More often than not, his critics got mad at him for saying the opposite of what they wanted to hear. Or Steinberg did the opposite of what opposing city factions wanted during one of several calamities that struck Sacramento.
The George Floyd demonstrations of 2020 were a case in point. Protests by day gave way to vandalism and chaos by night in Sacramento’s urban core. City police decided that they would not pursue suspects or make mass arrests on a warm Saturday night almost exactly three years ago. Downtown was battered by looters and thieves.
Merchants blamed Steinberg and other city officials though few good options were available to city cops in a fluid and dangerous situation.
The next night, the National Guard and armored vehicles were called in, angering progressive protesters.
“Am I willing to make anybody mad to do the right thing? I always have been,” Steinberg told me at the time.
“In a situation like this, you are criticized from both sides (business owners suffering losses to property and protesters angry about a show of force by law enforcement)...But the buck stops with me.”
After being elected in 2016, Steinberg had about a year when he was feted as one of the most accomplished politicians to do the job. He was fresh from leading the state Senate, where he enjoyed the support of a majority caucus, a bigger staff at his disposal, and he was safely removed from a restive public while doing his thing within the ornate grandeur of the state Capitol.
Things changed for Steinberg and Sacramento in 2018 when city cops killed an unarmed Stephon Clark, and Sacramento was portrayed as the home of police brutality against Black people in the national news. That’s when city council meetings started becoming chaotic, with Clark’s brother Stevante disrupting a meeting by jumping up on the council dais. Steinberg showed Clark restraint and compassion. The mayor was proud of how he handled the situation, but some Sacramento residents privately fumed that Clark and others with him should have been arrested.
This difference of opinion persists to this day. But Steinberg understood that homelessness and civil disobedience cannot be remedied by police action. Meanwhile, COVID and the George Floyd protests soon followed, and the political tenor in Sacramento changed.
Steinberg kept working. He led other big city mayors to secure millions in state funding to help pay for enhanced homeless services in Sacramento. He negotiated changes to the housing approval process that created more affordable housing in the city. Steinberg helped push the city and county toward finally agreeing on a legally binding pact that has the two governments working together to address homelessness more effectively.

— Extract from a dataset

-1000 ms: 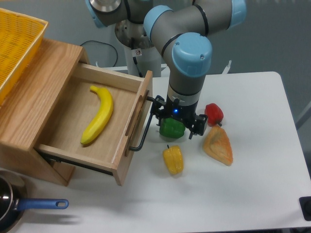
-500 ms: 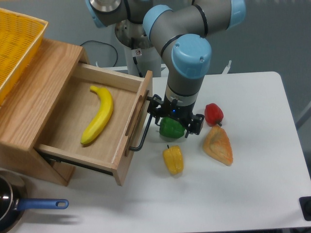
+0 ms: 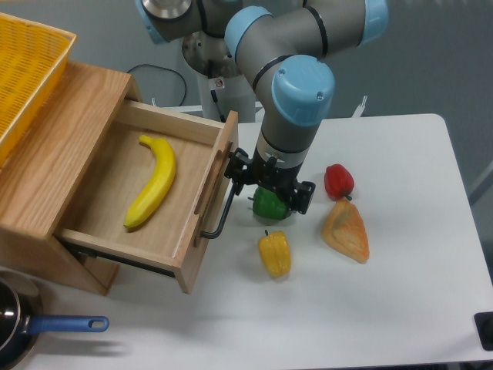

Steinberg negotiated settlements in two lawsuits that threatened to slow Aggie Square, a sprawling innovation hub to be constructed next to the UC Davis Medical Center in Sacramento. There were many more accomplishments and some setbacks. Steinberg was sometimes prone to over-promising or being too transactional.
But he deserves praise for decades of commitment and service to his city and region.
More than anything, Steinberg is a good and decent man who wanted the best for Sacramento and worked hard to do his best for the city. There is no doubt he will work tirelessly until his last day in office in December of 2024. Then someone else will become mayor and, with luck, will be shown grace that was denied Steinberg from a community that still has some growing up to do.